Media Chasing Netflix Struggle Over Streaming
Restructurings highlight consumer offerings as high-profile Quibi craters
Even with Netflix’s subscriber growth slowing a bit in the third quarter, trying to catch the streaming leader continues to cause pain for the media companies pivoting into the direct-to-consumer arena.
ViacomCBS is the latest big media provider to reorganize its ranks to emphasize streaming, putting Pluto TV founder Tom Ryan in charge as the effort gets underway to turn CBS All Access into Paramount Plus.
Discovery has renamed its “dplay” video-on-demand business in the United Kingdom as Discovery Plus, which is likely to also be the name of its long-awaited direct-to-consumer offering when the company finally gets its streaming ducks in a row.
And Quibi, the high-profile, short-form mobile streaming service launched by Jeffrey Katzenberg and Meg Whitman with $1.75 billion invested by many of the industry’s big studios, said it was shutting down after a slow start.
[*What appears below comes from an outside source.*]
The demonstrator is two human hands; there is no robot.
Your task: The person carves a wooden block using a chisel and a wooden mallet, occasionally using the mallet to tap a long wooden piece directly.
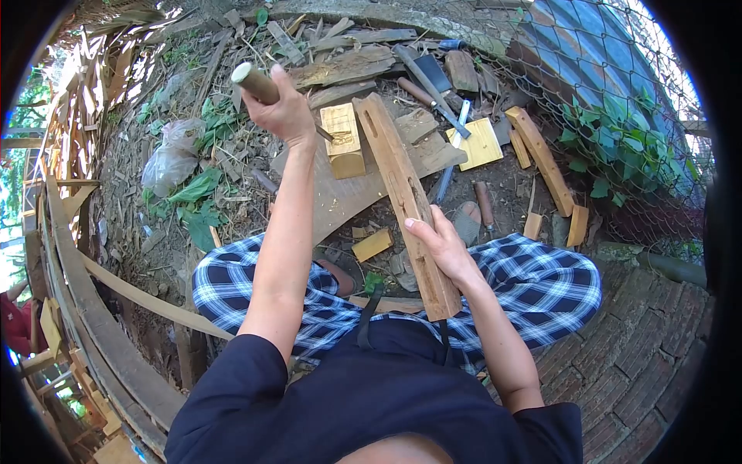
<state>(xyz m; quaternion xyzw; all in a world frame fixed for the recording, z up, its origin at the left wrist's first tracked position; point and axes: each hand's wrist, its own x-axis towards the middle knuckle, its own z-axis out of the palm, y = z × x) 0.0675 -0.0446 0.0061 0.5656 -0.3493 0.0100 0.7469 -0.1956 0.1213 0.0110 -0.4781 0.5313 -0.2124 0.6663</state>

Quibi put the blame on the COVID-19 pandemic that kept on-the-go mobile users at home, on expensive content that skewed old and on legal problems from a company claiming a patent on the technology Quibi was using to let people shift from watching shows horizontally to vertically and back again.
“The world has changed dramatically since Quibi launched, and our standalone business model is no longer viable,” Katzenberg and Whitman said. “We have reluctantly come to the difficult decision to wind down the business, return cash to our shareholders, and say goodbye to our colleagues with grace. We want you to know we did not give up on this idea without a fight.”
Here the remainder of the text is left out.